◆ **ACTIVITY**
How many lines of the listing below contain the word "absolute"? Reply with that number alone.

◆ **DATA EXTRACT**

»»

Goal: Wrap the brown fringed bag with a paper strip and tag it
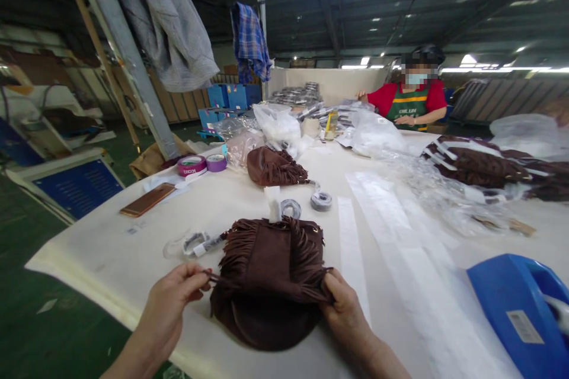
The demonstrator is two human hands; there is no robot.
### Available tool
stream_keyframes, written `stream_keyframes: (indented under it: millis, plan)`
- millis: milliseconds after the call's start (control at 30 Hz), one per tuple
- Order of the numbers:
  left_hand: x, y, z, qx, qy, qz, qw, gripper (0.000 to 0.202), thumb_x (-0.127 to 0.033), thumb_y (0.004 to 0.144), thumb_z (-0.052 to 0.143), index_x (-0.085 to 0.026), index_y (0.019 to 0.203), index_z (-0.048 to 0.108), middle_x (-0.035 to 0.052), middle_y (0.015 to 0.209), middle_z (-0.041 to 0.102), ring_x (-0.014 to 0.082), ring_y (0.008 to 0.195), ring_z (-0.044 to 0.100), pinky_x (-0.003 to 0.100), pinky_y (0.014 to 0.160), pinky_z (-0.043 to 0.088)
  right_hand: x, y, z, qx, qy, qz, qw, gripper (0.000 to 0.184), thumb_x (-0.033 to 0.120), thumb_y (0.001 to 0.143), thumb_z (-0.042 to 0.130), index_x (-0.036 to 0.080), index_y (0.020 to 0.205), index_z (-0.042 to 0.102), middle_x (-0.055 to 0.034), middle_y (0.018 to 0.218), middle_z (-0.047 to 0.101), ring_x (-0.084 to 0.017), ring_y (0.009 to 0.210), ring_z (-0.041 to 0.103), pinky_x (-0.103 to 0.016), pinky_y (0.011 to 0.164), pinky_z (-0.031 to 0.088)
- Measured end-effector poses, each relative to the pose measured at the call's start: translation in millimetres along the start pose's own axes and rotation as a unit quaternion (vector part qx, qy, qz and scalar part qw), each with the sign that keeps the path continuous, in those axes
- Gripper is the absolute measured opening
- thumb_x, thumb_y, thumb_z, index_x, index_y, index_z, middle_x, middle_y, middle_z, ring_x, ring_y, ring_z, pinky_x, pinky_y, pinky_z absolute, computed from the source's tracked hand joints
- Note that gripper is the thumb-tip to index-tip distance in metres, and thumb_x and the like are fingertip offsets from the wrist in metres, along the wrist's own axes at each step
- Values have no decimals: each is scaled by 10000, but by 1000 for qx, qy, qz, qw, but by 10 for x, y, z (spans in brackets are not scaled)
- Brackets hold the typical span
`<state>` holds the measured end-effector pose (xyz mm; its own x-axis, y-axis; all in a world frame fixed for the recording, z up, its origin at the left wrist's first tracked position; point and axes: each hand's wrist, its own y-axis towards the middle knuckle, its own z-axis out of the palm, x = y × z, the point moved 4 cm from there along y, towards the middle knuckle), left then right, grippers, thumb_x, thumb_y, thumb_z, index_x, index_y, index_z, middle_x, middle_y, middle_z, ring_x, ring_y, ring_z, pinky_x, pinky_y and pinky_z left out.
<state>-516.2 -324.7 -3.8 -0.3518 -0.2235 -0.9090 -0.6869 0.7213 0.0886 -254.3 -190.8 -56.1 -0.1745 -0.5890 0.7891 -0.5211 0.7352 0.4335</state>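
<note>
Blue bin [518,308] is cut off at the counter's right edge, contents unreadable; bag bottom hangs partly past the near edge. Brown fringed bag [271,284] sits at the near edge of the counter [249,189], centre. Open counter just right of it, only flat white strips [351,249] there; phone [147,199] well off toward the left edge. Left hand [171,302] pinches a fringe strand at the bag's left side; right hand [344,308] clamps its right side, thumb on top. Hands apart, both palms inward.
</note>
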Motion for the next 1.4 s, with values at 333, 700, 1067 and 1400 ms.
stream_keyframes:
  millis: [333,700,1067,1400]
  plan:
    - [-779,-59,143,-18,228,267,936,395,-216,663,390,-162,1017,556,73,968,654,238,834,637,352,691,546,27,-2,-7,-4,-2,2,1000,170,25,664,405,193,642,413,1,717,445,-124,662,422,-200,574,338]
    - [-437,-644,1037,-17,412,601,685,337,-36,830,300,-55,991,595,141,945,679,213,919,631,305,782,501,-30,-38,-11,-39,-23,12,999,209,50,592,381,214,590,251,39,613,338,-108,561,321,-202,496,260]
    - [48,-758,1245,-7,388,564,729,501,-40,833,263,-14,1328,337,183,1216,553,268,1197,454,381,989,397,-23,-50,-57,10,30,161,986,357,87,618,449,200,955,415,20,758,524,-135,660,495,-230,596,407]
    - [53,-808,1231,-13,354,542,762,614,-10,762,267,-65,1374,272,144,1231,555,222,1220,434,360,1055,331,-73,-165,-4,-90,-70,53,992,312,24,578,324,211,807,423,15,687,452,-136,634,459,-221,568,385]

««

◆ **SOLUTION TO THE PROBLEM**
2